Mais au fait, le Champagne est-il vraiment un vin de garde ? Les grandes maisons promeuvent l'idée qu'il faut boire le Champagne jeune, sur la bulle, en mettant en valeur son côté festif inimitable. Mais caricaturer le Champagne en simple vin de dessert est une erreur impardonnable. Car le temps lui procure des qualités gustatives insoupçonnées qui se révèleront à l'apéritif ou sur tout un repas, alliant à la symbolique festive la grandeur d'un des plus grands vins du monde.
La vigne fut cultivée en Champagne dès le début de l'ère chrétienne et, au moyen age, les vins champenois étaient déjà fort renommés.
La Champagne viticole s'étend essentiellement sur trois département : la Marne, l'Aube, l'Aisne et quelques hectares de Seine-et-Marne.

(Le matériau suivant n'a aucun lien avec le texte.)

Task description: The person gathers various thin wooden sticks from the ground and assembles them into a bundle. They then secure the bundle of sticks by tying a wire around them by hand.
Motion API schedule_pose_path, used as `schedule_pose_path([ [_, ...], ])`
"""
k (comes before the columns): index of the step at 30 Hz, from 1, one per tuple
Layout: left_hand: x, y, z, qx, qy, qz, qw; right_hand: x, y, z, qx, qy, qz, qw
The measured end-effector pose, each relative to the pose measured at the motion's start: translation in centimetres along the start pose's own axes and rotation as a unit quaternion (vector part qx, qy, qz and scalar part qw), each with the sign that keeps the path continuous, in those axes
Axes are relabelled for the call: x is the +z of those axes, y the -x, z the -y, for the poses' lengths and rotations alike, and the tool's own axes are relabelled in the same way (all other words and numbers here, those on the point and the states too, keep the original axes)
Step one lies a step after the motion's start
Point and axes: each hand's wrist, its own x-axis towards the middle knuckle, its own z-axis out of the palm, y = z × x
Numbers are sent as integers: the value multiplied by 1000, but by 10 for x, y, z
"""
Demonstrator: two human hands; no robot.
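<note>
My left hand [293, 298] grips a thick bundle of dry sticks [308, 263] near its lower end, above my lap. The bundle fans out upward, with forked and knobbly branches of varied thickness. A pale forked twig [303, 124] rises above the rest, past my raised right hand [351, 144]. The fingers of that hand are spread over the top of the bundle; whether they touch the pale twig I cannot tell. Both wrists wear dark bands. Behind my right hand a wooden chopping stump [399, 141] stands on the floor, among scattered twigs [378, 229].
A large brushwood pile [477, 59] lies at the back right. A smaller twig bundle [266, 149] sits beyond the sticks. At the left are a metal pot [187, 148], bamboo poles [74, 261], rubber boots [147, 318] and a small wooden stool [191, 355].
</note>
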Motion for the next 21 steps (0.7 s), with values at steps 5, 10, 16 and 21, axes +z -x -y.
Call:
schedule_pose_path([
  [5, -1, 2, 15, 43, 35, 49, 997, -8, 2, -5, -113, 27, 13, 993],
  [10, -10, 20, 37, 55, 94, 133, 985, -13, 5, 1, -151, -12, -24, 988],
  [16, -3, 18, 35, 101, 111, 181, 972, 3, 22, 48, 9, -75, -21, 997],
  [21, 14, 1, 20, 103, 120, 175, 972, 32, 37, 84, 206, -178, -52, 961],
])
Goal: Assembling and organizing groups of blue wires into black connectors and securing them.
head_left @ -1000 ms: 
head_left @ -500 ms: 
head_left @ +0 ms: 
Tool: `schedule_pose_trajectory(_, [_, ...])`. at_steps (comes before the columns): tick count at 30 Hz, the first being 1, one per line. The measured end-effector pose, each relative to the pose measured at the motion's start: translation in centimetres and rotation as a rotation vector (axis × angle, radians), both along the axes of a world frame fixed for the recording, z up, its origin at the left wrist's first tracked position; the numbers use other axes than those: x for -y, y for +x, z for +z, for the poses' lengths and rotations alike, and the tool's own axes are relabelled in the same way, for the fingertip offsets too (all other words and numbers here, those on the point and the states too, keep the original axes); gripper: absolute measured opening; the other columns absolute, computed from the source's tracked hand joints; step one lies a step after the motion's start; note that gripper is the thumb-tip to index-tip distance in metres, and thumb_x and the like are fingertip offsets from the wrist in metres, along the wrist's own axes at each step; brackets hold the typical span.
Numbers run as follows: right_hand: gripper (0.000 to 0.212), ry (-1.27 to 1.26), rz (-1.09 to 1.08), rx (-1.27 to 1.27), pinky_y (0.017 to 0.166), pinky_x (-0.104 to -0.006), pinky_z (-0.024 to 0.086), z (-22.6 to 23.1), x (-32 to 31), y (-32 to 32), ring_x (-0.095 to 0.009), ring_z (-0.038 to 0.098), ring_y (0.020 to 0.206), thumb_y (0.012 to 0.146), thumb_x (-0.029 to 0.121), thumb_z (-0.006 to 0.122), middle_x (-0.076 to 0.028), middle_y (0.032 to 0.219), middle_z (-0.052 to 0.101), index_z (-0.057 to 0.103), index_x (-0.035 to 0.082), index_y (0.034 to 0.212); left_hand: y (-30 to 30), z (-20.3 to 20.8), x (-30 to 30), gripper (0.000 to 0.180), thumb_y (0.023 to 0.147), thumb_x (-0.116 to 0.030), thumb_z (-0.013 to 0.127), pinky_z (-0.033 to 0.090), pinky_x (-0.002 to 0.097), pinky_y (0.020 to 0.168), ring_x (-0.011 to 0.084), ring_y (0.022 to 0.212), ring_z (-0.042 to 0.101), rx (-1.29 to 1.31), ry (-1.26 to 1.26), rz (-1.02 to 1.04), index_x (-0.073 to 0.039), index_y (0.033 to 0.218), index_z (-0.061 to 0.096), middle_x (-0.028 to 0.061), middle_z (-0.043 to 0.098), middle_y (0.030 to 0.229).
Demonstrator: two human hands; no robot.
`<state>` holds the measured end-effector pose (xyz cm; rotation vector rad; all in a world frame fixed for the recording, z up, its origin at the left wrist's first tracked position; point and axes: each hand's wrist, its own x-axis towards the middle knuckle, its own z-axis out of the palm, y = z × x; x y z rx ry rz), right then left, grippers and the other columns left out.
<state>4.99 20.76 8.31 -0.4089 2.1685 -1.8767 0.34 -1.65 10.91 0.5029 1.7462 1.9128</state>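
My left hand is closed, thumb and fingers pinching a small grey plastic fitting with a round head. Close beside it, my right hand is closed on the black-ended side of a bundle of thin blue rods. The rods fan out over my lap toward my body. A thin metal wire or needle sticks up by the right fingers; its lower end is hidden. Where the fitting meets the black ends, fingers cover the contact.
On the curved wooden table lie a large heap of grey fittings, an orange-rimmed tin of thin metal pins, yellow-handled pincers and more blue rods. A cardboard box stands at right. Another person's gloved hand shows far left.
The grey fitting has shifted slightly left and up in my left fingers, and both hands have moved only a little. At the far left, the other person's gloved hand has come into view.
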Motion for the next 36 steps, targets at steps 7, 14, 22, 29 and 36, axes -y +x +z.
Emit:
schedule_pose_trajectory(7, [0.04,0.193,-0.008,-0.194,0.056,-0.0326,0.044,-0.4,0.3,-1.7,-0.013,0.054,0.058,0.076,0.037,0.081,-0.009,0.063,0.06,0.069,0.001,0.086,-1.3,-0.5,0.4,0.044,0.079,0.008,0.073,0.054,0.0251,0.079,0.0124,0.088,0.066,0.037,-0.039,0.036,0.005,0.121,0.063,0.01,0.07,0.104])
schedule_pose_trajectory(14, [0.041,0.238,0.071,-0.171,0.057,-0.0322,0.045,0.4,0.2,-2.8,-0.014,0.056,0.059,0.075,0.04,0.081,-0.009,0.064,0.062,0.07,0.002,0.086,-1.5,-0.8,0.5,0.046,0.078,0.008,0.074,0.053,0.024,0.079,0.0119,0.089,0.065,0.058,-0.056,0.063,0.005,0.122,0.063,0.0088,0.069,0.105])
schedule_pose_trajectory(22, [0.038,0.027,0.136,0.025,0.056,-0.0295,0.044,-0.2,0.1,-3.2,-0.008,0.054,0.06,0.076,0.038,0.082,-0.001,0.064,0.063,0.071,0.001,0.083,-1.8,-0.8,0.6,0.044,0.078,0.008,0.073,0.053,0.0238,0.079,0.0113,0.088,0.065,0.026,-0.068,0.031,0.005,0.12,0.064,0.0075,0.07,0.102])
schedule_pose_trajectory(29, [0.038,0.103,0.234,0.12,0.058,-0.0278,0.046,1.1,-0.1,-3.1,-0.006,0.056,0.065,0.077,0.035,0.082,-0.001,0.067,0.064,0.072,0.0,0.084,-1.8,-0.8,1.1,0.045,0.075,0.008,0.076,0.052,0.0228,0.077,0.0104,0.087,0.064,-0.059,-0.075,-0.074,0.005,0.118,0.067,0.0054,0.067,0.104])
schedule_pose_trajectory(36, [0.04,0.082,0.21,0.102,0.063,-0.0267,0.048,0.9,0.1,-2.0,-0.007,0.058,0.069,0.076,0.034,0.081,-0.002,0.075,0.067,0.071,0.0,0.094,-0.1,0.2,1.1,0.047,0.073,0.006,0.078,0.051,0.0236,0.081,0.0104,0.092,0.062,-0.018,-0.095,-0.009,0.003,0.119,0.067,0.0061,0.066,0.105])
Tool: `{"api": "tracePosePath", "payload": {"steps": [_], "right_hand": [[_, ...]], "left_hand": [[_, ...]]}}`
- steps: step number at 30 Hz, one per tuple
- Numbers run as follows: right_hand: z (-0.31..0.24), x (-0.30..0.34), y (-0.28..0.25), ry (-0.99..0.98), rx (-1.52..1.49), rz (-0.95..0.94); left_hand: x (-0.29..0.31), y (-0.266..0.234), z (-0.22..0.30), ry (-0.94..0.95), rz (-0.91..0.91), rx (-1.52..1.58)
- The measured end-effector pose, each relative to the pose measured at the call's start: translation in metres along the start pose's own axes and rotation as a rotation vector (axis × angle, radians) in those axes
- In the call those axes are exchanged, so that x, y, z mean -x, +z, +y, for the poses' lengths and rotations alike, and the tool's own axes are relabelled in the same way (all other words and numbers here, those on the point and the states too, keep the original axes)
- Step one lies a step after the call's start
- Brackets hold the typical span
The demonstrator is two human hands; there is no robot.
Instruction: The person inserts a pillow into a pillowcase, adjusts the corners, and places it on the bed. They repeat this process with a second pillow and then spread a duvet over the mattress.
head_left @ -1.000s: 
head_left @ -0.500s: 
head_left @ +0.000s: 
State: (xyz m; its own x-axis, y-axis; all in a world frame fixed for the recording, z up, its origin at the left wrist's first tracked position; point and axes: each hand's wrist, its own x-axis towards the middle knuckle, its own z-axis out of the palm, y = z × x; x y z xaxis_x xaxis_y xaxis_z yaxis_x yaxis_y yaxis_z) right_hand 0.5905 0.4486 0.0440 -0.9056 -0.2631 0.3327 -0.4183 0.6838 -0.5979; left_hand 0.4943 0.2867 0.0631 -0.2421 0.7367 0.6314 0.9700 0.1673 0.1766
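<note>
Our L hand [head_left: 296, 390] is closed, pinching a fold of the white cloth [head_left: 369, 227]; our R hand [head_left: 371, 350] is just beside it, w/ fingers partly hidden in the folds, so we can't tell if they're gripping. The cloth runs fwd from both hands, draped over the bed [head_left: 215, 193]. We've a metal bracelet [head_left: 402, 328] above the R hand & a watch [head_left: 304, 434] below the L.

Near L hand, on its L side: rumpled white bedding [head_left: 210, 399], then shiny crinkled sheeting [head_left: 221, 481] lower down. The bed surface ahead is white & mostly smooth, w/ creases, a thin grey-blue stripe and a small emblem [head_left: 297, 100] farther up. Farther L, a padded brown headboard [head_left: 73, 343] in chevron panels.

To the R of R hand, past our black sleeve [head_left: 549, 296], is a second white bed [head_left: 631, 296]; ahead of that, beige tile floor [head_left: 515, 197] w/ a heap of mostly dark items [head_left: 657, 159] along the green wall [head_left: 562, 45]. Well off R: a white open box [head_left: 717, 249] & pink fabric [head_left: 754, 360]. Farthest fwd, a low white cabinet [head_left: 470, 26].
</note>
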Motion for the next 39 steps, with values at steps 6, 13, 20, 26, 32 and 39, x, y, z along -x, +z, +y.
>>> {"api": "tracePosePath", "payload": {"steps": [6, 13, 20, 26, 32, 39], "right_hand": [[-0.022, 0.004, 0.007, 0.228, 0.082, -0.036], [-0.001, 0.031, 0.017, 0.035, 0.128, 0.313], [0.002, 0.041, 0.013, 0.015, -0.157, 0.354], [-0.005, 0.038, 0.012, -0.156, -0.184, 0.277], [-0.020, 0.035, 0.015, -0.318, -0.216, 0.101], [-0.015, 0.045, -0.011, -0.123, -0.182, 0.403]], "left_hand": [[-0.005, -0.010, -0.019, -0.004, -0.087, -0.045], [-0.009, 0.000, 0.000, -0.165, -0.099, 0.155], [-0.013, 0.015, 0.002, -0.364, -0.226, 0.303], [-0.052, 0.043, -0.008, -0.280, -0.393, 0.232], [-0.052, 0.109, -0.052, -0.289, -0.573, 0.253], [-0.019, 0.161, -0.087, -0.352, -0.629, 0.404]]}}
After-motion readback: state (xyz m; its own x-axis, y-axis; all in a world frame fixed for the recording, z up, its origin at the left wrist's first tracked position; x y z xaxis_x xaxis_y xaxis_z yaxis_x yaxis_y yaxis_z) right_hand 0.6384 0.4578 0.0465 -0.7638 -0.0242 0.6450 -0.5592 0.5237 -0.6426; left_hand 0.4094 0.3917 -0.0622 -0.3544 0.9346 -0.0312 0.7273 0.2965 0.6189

Il est communément admis qu'il n'existe que trois cépages en Champagne : le chardonnay, le pinot noir et le pinot meunier. Le premier, donne en Champagne des vins appréciés pour leur finesse et leur facilité à prendre la mousse, on parle alors de Blanc de Blanc. Le pinot noir en Bourgogne produit les grands vins rouges. Vinifiés en blanc en Champagne, on parle alors de Blanc de Noirs. Enfin le pinot meunier est le second cépage noir champenois.
Seuls les vins issus des raisins de la région ont le droit à l'appellation Champagne. Les vendanges sont faites à maturité, sans attendre la sur maturation. Chaque maison possède sa propre recette, unique et garante de la typicité de ses vins. Après quinze mois d'élevage, ils donnent naissance à des Champagne non millésimés, dont les plus courants sont simplement appelés Brut sans Année. Seuls les grands millésimes peuvent donnés des Champagnes millésimés. Certaines maisons produisent des cuvées millésimées reconnues pour leur formidable aptitude à la garde.